→ Assigned task:
Repeat the data verbatim.

• • • • •

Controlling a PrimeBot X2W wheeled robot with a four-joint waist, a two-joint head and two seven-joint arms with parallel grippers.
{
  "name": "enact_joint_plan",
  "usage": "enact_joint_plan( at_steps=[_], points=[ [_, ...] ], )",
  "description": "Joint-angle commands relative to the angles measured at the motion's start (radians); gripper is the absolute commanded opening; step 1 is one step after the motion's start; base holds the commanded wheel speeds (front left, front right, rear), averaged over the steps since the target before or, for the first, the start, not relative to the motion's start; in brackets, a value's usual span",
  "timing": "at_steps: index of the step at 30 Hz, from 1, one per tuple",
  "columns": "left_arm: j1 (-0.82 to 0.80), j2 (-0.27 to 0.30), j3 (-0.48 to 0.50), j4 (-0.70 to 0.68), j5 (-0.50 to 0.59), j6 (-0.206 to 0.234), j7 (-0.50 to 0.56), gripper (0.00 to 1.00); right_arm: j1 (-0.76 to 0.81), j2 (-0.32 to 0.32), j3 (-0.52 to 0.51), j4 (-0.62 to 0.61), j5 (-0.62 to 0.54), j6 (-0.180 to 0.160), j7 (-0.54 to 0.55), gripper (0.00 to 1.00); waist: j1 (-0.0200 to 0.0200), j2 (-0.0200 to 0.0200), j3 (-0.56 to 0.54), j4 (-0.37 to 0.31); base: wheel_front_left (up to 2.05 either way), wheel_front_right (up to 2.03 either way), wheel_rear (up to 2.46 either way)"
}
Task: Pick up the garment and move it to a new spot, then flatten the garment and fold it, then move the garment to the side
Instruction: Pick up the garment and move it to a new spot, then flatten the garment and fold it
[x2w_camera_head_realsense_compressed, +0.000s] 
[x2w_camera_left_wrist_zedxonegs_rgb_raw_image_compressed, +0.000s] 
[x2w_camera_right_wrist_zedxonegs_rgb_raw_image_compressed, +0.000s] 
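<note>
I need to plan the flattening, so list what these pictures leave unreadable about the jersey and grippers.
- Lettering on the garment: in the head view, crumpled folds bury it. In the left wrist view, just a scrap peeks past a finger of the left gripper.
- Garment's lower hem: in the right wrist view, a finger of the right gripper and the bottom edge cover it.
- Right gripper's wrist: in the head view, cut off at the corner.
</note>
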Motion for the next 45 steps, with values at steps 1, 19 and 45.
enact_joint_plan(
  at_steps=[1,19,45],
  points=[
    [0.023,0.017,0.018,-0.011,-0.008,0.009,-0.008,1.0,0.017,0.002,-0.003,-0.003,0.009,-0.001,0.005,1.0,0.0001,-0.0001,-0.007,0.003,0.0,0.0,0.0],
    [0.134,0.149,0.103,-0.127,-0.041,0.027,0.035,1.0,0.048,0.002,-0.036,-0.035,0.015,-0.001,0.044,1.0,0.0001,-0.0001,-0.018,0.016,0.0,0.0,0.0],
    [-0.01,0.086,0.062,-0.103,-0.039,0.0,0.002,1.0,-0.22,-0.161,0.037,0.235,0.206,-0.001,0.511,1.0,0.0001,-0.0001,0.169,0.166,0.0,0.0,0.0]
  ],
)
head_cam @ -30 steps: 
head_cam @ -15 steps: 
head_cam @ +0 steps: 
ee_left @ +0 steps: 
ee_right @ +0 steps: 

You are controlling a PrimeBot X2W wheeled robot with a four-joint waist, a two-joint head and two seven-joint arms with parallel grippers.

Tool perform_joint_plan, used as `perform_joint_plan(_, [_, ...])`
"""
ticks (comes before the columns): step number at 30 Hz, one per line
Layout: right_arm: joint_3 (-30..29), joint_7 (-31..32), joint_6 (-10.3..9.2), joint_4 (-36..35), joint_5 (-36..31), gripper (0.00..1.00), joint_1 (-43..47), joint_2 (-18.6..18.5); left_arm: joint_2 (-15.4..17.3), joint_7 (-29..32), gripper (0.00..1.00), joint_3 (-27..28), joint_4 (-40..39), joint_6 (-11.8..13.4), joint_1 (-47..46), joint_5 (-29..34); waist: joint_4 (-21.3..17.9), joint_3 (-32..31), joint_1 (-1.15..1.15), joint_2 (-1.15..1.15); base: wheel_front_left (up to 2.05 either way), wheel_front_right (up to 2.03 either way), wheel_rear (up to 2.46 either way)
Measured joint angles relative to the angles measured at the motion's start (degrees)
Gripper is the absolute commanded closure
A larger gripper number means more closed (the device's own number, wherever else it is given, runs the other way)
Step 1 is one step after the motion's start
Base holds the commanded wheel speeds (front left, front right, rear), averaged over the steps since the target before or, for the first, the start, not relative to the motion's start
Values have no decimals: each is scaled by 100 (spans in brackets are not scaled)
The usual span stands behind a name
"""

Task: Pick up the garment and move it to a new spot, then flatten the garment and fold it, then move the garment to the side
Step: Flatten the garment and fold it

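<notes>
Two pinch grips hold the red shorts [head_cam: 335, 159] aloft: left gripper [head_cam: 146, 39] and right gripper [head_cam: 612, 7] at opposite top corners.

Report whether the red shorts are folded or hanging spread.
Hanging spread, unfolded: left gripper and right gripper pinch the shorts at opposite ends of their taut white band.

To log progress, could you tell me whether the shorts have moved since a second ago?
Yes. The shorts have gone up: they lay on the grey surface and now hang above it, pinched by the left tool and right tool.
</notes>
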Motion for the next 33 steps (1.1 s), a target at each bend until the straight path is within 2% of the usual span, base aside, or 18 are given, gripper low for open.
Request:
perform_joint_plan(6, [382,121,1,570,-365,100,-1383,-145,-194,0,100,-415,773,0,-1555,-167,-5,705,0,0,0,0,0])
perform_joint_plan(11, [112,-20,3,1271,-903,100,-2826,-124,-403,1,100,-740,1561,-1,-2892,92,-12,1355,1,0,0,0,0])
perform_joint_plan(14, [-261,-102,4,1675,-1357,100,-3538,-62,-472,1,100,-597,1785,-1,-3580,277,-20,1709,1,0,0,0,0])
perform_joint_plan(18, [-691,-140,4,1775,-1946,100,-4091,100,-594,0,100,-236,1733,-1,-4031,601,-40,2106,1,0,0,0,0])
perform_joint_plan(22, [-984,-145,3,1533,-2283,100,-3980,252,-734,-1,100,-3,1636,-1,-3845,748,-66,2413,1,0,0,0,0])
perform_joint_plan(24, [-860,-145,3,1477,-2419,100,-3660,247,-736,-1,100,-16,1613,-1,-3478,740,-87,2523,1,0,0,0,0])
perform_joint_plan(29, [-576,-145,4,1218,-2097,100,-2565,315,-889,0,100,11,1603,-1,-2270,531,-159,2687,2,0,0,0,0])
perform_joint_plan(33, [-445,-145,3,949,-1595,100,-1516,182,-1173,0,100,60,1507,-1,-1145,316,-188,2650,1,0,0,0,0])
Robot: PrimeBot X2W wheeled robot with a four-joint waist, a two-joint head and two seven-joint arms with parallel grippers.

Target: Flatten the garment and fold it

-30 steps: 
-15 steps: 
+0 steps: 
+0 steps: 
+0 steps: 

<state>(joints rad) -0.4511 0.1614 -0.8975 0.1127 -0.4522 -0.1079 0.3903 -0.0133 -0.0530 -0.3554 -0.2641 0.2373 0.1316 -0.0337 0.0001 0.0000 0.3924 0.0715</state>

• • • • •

→ Response area:
Controlling a PrimeBot X2W wheeled robot with a four-joint waist, a two-joint head and two seven-joint arms with parallel grippers.
{
  "name": "enact_joint_plan",
  "usage": "enact_joint_plan( at_steps=[_], points=[ [_, ...] ], )",
  "description": "Joint-angle commands relative to the angles measured at the motion's start (radians); gripper is the absolute commanded opening; step 1 is one step after the motion's start; base holds the commanded wheel speeds (front left, front right, rear), averaged over the steps since the target before or, for the first, the start, not relative to the motion's start; in brackets, a value's usual span",
  "timing": "at_steps: index of the step at 30 Hz, from 1, one per tuple",
  "columns": "left_arm: j1 (-0.82 to 0.80), j2 (-0.27 to 0.30), j3 (-0.48 to 0.50), j4 (-0.70 to 0.68), j5 (-0.50 to 0.59), j6 (-0.206 to 0.234), j7 (-0.50 to 0.56), gripper (0.00 to 1.00); right_arm: j1 (-0.76 to 0.81), j2 (-0.32 to 0.32), j3 (-0.52 to 0.51), j4 (-0.62 to 0.61), j5 (-0.62 to 0.54), j6 (-0.180 to 0.160), j7 (-0.54 to 0.55), gripper (0.00 to 1.00); waist: j1 (-0.0200 to 0.0200), j2 (-0.0200 to 0.0200), j3 (-0.56 to 0.54), j4 (-0.37 to 0.31); base: wheel_front_left (up to 2.05 either way), wheel_front_right (up to 2.03 either way), wheel_rear (up to 2.46 either way)"
}
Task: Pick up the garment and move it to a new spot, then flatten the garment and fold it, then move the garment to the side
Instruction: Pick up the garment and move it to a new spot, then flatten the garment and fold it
[x2w_camera_head_realsense_compressed, +0.000s] 
[x2w_camera_left_wrist_zedxonegs_rgb_raw_image_compressed, +0.000s] 
[x2w_camera_right_wrist_zedxonegs_rgb_raw_image_compressed, +0.000s] 
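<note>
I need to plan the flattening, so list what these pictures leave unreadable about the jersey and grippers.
- Lettering on the garment: in the head view, crumpled folds bury it. In the left wrist view, just a scrap peeks past a finger of the left gripper.
- Garment's lower hem: in the right wrist view, a finger of the right gripper and the bottom edge cover it.
- Right gripper's wrist: in the head view, cut off at the corner.
</note>
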Motion for the next 45 steps, with values at steps 1, 19 and 45.
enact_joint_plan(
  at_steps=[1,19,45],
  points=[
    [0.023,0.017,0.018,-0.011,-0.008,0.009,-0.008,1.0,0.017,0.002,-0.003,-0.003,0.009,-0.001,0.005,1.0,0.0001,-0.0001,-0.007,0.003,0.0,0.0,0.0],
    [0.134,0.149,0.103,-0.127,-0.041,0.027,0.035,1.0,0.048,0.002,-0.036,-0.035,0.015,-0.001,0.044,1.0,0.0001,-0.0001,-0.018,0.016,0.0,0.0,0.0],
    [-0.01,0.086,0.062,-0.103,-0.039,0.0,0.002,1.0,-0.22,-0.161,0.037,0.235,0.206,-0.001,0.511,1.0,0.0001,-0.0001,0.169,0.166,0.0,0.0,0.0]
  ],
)
head_cam @ -30 steps: 
head_cam @ -15 steps: 
head_cam @ +0 steps: 
ee_left @ +0 steps: 
ee_right @ +0 steps: 

You are controlling a PrimeBot X2W wheeled robot with a four-joint waist, a two-joint head and two seven-joint arms with parallel grippers.

Tool perform_joint_plan, used as `perform_joint_plan(_, [_, ...])`
"""
ticks (comes before the columns): step number at 30 Hz, one per line
Layout: right_arm: joint_3 (-30..29), joint_7 (-31..32), joint_6 (-10.3..9.2), joint_4 (-36..35), joint_5 (-36..31), gripper (0.00..1.00), joint_1 (-43..47), joint_2 (-18.6..18.5); left_arm: joint_2 (-15.4..17.3), joint_7 (-29..32), gripper (0.00..1.00), joint_3 (-27..28), joint_4 (-40..39), joint_6 (-11.8..13.4), joint_1 (-47..46), joint_5 (-29..34); waist: joint_4 (-21.3..17.9), joint_3 (-32..31), joint_1 (-1.15..1.15), joint_2 (-1.15..1.15); base: wheel_front_left (up to 2.05 either way), wheel_front_right (up to 2.03 either way), wheel_rear (up to 2.46 either way)
Measured joint angles relative to the angles measured at the motion's start (degrees)
Gripper is the absolute commanded closure
A larger gripper number means more closed (the device's own number, wherever else it is given, runs the other way)
Step 1 is one step after the motion's start
Base holds the commanded wheel speeds (front left, front right, rear), averaged over the steps since the target before or, for the first, the start, not relative to the motion's start
Values have no decimals: each is scaled by 100 (spans in brackets are not scaled)
The usual span stands behind a name
"""

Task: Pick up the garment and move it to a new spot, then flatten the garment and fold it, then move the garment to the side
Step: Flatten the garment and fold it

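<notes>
Two pinch grips hold the red shorts [head_cam: 335, 159] aloft: left gripper [head_cam: 146, 39] and right gripper [head_cam: 612, 7] at opposite top corners.

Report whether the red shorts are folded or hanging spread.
Hanging spread, unfolded: left gripper and right gripper pinch the shorts at opposite ends of their taut white band.

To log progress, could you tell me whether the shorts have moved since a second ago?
Yes. The shorts have gone up: they lay on the grey surface and now hang above it, pinched by the left tool and right tool.
</notes>
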Motion for the next 33 steps (1.1 s), a target at each bend until the straight path is within 2% of the usual span, base aside, or 18 are given, gripper low for open.
Request:
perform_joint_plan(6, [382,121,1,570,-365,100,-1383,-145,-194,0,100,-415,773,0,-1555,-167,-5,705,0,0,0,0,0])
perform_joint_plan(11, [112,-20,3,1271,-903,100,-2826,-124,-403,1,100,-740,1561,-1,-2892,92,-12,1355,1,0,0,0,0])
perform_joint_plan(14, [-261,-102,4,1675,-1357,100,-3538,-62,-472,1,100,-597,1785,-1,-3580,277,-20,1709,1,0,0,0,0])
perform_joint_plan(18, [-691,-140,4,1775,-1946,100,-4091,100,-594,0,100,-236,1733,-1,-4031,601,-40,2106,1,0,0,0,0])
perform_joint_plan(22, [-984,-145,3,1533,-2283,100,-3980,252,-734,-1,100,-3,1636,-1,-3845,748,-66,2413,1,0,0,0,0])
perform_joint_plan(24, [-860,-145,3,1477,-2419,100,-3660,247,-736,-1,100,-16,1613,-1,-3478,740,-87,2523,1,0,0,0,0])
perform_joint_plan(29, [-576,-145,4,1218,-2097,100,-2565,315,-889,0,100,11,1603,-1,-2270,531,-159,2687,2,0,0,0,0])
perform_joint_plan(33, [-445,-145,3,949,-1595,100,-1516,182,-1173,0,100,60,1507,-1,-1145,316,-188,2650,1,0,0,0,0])
Robot: PrimeBot X2W wheeled robot with a four-joint waist, a two-joint head and two seven-joint arms with parallel grippers.

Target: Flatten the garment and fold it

-30 steps: 
-15 steps: 
+0 steps: 
+0 steps: 
+0 steps: 

<state>(joints rad) -0.4511 0.1614 -0.8975 0.1127 -0.4522 -0.1079 0.3903 -0.0133 -0.0530 -0.3554 -0.2641 0.2373 0.1316 -0.0337 0.0001 0.0000 0.3924 0.0715</state>

There is nothing further to this exercise.